Exercise instructions
Reproduce the section of the listing that begins at the line containing "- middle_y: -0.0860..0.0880" and finishes at the line containing "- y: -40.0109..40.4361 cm". Include both end lines and nothing beyond them.

Supplied records
****************

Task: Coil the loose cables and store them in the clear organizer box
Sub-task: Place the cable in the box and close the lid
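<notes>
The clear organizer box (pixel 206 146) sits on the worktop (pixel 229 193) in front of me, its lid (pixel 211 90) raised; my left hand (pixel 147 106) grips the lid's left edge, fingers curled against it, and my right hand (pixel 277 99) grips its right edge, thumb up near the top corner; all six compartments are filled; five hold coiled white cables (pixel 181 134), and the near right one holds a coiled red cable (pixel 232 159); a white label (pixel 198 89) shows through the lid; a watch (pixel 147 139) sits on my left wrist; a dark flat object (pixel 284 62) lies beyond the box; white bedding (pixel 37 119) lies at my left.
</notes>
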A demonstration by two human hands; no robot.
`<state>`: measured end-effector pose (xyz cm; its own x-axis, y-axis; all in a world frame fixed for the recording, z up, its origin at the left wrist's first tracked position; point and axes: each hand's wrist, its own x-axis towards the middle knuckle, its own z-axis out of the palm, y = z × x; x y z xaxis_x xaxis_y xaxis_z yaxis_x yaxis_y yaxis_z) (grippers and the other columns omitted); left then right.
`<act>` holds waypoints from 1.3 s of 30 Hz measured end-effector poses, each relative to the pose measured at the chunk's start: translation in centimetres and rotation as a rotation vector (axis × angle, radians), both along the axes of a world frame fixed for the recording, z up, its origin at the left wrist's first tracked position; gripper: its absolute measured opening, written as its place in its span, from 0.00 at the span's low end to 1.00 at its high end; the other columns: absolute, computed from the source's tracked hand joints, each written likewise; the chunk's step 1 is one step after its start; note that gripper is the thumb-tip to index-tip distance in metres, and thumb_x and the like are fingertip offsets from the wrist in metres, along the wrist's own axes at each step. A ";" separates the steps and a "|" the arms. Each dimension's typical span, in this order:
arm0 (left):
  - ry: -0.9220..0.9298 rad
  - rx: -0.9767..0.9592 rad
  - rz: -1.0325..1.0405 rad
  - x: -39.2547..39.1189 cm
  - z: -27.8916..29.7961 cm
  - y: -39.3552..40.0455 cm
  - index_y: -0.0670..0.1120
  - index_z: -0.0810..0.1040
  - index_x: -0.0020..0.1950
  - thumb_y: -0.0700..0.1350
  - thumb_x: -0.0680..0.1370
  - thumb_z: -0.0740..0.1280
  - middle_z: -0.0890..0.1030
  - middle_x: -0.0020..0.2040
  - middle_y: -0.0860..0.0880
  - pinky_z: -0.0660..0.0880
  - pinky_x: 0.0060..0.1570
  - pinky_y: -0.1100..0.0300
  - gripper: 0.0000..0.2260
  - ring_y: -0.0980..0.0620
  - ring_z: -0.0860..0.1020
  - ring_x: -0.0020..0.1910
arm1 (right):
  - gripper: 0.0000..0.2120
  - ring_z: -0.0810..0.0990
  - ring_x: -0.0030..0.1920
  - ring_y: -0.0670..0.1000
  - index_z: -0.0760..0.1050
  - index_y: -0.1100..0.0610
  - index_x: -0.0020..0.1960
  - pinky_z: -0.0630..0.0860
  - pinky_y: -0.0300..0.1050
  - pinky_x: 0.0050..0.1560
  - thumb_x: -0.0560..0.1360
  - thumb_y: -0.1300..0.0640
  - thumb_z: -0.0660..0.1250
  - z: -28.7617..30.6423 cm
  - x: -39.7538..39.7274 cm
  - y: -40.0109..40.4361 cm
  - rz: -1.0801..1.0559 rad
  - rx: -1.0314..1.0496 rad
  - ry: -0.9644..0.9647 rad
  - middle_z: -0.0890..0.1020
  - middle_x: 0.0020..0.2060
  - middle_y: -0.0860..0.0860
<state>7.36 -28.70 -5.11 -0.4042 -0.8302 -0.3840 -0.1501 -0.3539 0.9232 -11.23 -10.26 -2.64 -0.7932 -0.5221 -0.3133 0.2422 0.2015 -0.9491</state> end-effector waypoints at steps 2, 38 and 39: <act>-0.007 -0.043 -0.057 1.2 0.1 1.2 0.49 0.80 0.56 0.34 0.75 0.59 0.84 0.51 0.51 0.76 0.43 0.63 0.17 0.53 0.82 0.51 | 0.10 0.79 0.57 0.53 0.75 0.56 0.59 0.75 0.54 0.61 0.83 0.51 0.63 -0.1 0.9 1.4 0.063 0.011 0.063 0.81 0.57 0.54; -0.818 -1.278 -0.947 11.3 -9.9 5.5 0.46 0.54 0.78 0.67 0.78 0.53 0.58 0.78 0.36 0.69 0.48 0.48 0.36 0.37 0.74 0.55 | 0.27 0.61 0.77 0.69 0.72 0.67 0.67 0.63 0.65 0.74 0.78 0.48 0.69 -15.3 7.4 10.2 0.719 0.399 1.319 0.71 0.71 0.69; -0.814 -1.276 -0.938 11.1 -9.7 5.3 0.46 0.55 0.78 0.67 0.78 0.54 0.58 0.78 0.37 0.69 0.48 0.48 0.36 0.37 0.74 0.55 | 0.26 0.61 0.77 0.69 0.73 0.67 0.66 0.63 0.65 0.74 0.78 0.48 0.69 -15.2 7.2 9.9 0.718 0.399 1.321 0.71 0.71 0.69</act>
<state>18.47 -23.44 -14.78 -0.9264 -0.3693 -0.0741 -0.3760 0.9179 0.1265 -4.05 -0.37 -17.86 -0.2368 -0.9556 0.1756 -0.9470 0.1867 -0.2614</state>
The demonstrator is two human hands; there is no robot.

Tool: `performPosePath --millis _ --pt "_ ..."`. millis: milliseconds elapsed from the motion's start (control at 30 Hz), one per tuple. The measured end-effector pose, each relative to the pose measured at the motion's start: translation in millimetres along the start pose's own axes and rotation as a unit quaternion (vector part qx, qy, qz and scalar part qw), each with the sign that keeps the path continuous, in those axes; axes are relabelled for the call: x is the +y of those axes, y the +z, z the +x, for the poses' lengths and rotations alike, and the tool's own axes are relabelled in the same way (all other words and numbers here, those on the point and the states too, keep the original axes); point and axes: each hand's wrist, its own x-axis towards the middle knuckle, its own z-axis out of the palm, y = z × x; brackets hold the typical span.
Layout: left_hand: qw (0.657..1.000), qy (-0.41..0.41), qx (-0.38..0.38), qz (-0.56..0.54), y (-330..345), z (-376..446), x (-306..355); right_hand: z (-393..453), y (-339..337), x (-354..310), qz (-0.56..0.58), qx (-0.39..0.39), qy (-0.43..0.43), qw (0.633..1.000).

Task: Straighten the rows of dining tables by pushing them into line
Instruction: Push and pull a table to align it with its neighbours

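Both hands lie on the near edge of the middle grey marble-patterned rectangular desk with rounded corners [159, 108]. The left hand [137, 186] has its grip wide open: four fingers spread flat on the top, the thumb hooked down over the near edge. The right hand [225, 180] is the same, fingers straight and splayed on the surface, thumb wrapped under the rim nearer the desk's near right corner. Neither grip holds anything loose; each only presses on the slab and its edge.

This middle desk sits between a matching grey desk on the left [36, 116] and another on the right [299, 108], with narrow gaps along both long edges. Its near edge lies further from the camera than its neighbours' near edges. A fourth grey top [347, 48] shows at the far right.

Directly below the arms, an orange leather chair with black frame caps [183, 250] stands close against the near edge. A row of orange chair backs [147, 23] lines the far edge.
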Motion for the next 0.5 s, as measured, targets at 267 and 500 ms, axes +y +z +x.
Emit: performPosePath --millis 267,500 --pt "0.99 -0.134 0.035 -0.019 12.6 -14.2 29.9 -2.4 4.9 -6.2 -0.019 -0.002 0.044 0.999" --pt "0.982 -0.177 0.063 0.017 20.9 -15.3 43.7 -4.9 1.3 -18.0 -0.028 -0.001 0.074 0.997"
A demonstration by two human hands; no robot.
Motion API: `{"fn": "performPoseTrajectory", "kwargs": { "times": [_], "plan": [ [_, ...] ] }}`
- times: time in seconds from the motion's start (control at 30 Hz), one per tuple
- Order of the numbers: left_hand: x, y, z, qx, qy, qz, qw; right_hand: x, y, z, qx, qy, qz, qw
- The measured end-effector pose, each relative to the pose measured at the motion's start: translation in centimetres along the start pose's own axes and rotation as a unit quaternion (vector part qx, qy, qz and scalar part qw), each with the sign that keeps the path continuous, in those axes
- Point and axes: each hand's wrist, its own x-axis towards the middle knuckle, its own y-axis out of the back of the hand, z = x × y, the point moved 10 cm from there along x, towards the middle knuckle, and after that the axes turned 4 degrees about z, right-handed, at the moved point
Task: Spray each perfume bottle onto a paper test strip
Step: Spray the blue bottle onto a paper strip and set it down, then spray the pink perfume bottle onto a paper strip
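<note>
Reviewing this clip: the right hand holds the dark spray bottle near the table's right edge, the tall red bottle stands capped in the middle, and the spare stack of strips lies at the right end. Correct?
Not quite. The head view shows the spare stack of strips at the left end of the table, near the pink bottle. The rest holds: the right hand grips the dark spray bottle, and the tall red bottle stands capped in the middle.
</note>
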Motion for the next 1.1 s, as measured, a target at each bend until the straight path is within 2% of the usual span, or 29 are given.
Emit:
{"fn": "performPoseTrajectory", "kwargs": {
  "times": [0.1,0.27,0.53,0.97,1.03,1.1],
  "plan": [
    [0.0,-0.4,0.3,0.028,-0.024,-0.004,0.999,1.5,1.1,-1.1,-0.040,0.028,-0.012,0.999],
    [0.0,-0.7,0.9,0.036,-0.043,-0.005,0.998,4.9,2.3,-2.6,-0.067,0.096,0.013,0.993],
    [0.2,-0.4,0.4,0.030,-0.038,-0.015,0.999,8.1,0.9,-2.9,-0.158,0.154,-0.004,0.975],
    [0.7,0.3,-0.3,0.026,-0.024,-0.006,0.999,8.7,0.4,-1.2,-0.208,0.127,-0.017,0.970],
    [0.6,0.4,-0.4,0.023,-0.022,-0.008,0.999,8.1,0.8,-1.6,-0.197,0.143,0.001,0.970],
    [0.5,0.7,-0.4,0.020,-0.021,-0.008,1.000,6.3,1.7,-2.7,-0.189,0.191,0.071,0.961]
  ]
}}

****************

Expected answer
  - middle_y: -0.0860..0.0880
  - pinky_z: -0.0660..0.0880
  - pinky_x: 0.0060..0.1570
  - pinky_y: -0.1100..0.0300
  - gripper: 0.0000..0.2260
  - ring_y: -0.0980..0.0620
  - ring_z: -0.0860..0.1020
  - ring_x: -0.0020..0.1910
arm1 (right):
  - gripper: 0.0000..0.2120
  - ring_z: -0.0810..0.0990
  - ring_x: -0.0030..0.1920
  - ring_y: -0.0670..0.1000
  - index_z: -0.0760..0.1050
  - index_y: -0.1100..0.0610
  - index_x: -0.0020..0.1960
  - pinky_z: -0.0630..0.0860
  - pinky_y: -0.0300..0.1050
  - pinky_x: 0.0050..0.1560
  - thumb_x: -0.0560..0.1360
  - thumb_y: -0.1300..0.0640
  - thumb_z: -0.0660..0.1250
  - z: -28.7617..30.6423 cm
  - x: -39.7538..39.7274 cm
  - y: -40.0109..40.4361 cm

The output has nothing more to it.